_WORK TASK_
Would you repeat the whole listing exactly?

GIVEN INFORMATION below:

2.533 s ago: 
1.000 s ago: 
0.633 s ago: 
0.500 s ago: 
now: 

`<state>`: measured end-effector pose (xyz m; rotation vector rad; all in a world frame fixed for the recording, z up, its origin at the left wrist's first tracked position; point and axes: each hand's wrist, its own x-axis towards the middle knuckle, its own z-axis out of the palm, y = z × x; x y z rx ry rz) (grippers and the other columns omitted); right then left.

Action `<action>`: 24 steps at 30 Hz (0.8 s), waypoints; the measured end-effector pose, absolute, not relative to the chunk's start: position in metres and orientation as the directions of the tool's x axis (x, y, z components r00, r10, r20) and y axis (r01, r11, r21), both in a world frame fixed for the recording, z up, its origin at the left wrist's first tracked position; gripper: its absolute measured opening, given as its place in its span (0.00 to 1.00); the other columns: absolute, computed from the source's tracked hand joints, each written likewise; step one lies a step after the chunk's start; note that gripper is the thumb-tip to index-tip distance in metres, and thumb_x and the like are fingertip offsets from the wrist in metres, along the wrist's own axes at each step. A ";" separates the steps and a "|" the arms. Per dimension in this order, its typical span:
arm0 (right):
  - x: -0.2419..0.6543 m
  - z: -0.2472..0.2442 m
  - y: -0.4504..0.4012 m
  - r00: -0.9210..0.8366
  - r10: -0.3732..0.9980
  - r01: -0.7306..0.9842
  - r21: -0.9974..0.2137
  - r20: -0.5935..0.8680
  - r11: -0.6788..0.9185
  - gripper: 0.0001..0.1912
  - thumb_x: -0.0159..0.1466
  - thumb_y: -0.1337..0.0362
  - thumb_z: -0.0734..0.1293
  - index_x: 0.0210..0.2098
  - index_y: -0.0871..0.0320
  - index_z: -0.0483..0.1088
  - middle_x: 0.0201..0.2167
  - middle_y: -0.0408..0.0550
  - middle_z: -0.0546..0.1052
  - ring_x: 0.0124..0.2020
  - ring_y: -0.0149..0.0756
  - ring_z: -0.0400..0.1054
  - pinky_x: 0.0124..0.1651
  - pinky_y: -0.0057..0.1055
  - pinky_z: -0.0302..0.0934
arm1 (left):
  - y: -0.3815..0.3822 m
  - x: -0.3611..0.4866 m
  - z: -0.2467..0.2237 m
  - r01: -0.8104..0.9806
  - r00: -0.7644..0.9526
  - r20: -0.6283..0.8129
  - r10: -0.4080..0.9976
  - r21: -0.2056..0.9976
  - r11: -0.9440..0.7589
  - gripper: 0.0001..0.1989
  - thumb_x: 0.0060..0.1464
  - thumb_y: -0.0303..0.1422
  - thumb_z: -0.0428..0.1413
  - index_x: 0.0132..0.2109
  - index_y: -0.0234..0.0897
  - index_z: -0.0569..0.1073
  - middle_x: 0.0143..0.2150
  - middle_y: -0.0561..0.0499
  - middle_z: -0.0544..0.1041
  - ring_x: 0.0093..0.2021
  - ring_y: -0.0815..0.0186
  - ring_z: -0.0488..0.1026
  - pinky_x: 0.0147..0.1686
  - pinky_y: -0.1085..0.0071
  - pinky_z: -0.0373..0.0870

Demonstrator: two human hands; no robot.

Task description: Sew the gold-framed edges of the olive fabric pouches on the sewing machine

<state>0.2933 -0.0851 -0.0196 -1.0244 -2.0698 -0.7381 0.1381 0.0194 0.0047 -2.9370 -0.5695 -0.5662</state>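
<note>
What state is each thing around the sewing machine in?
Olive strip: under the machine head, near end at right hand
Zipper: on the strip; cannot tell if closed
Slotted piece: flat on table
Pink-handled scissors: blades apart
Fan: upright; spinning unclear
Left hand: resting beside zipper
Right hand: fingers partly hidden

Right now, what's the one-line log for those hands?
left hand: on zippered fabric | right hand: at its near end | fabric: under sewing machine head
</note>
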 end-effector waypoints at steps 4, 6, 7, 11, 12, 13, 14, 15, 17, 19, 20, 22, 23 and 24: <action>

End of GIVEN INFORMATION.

_RESULT OF THE EXERCISE_
2.533 s ago: 
1.000 s ago: 
0.633 s ago: 
0.500 s ago: 
now: 

`<state>`: measured end-effector pose (xyz m; rotation vector rad; all in a world frame fixed for the recording, z up, its origin at the left wrist's first tracked position; point and axes: each hand's wrist, its own x-axis towards the middle knuckle, its own z-axis out of the palm, y = z × x; x y z rx ry rz) (grippers and the other columns omitted); right then left.

Action `<action>`: 24 steps at 30 Hz (0.8 s), waypoints; the measured end-effector pose, absolute, not relative to the chunk's start: position in metres and orientation as the directions of the tool's x axis (x, y, z components r00, r10, r20) and y axis (r01, r11, r21), both in a world frame fixed for the recording, z up, its origin at the left wrist's first tracked position; gripper: its absolute measured opening, given as its place in its span (0.00 to 1.00); the other columns: absolute, computed from the source's tracked hand joints, each written likewise; step one lies a step after the chunk's start; note that gripper is the thumb-tip to index-tip distance in metres, and thumb_x and the like are fingertip offsets from the wrist in metres, along the wrist's own axes at each step. A ";" separates the steps and a "|" the arms. Per dimension in this order, its typical span:
arm0 (right):
  - x: -0.2419..0.6543 m
  - z: -0.2472..0.2442 m
  - y: -0.4504..0.4012 m
  - r00: -0.9210..0.8366
  - r10: -0.3732..0.9980
  - r01: -0.7306..0.9842
  - r21: -0.9974..0.2137
  - r20: -0.5935..0.8680
  - r11: -0.6788..0.9185
  - gripper: 0.0001..0.1912
  - thumb_x: -0.0159..0.1466
  - thumb_y: -0.1337..0.0362
  - thumb_z: -0.0734..0.1293
  - index_x: 0.0210..0.2098
  - index_y: -0.0871..0.0320
  - index_z: -0.0483..0.1088
  - middle_x: 0.0201..0.2167
  - middle_y: -0.0408..0.0550
  - middle_z: -0.0546..0.1052
  - ring_x: 0.0124..0.2020
  - ring_y: -0.0149..0.0756
  - ring_z: -0.0400..0.1054
  - pinky_x: 0.0124..0.1651
  - pinky_y: -0.0057..0.1055
  - pinky_z: -0.0302..0.0934
arm1 (left):
  - y: -0.3815..0.3822 m
  - x: -0.3611..0.4866 m
  - z: -0.2467..0.2237 m
  - r01: -0.8104..0.9806
  - r00: -0.7644..0.9526
  - r20: -0.6283..0.8129
  - r10: -0.4080..0.9976
  - r21: -0.2056..0.9976
  - r11: -0.9440..0.7589
  - gripper: 0.0001..0.1989
  - thumb_x: 0.0060..0.1464
  - thumb_y: -0.0303..0.1422
  - thumb_z: -0.0428..0.1413
  - index_x: 0.0132..0.2109
  - index_y: -0.0234..0.0897
  - index_z: -0.0569..0.1073
  - middle_x: 0.0143..0.2150
  - middle_y: -0.0561..0.0499
  - middle_z: -0.0544..0.1041
  - ring_x: 0.0093..0.2021
  - ring_y: -0.0815..0.0186
  - ring_z: -0.0488..0.1026
  - pinky_x: 0.0147..0.1686
  - pinky_y: -0.1085..0.0071
  - pinky_z: -0.0373..0.0870

Demonstrator: two human hands; no robot.

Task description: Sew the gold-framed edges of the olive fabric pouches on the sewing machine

<state>0.2933 -0.0851 -0.0196 -1.0244 -2.0698 -0.7381 0.1381 0.0194 0.0047 -2.9370 -0.5695 -0.5662</state>
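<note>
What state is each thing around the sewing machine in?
Olive strip: under the machine head, near end at right hand
Zipper: on the strip; cannot tell if closed
Slotted piece: flat on table
Pink-handled scissors: blades apart
Fan: upright; spinning unclear
Left hand: resting beside zipper
Right hand: fingers partly hidden

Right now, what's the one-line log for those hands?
left hand: on zippered fabric | right hand: at its near end | fabric: under sewing machine head
</note>
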 end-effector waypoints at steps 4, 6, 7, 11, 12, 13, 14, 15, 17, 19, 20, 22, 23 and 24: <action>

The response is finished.